▶ [DESCRIPTION OF THE TASK]: Copy the listing that follows exactly. Its pictures do not belong in the copy.

▶ [SUPPLIED DATA]:
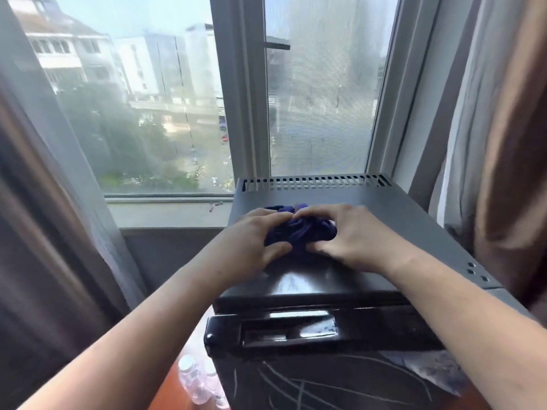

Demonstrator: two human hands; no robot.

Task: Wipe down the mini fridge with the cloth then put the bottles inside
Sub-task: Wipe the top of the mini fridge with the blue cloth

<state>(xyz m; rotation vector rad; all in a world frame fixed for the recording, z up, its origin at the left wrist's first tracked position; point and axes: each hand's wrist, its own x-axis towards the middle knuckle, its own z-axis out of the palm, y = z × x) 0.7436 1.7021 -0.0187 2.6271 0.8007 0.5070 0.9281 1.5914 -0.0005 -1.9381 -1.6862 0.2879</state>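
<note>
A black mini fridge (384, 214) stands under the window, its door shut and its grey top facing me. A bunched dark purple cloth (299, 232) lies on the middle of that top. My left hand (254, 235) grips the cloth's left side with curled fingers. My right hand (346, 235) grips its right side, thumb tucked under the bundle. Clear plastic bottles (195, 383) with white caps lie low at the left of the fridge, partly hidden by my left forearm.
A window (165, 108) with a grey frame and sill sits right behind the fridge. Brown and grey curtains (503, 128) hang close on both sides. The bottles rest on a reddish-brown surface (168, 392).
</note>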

▶ [ANSWER SECTION]:
Demonstrator: two human hands; no robot.

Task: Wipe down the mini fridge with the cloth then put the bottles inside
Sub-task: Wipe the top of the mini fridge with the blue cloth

<state>(xyz m; rotation vector rad; all in a world frame fixed for the recording, z up, its origin at the left wrist's first tracked position; point and axes: each hand's wrist, its own x-axis towards the middle knuckle, its own z-axis out of the palm, y = z × x) 0.7436 1.7021 -0.0187 2.6271 0.8007 0.5070 0.9281 1.5914 -0.0005 -1.9381 -1.6862 0.2879</state>
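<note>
A black mini fridge (384, 214) stands under the window, its door shut and its grey top facing me. A bunched dark purple cloth (299, 232) lies on the middle of that top. My left hand (254, 235) grips the cloth's left side with curled fingers. My right hand (346, 235) grips its right side, thumb tucked under the bundle. Clear plastic bottles (195, 383) with white caps lie low at the left of the fridge, partly hidden by my left forearm.
A window (165, 108) with a grey frame and sill sits right behind the fridge. Brown and grey curtains (503, 128) hang close on both sides. The bottles rest on a reddish-brown surface (168, 392).
</note>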

The work for this exercise is now done.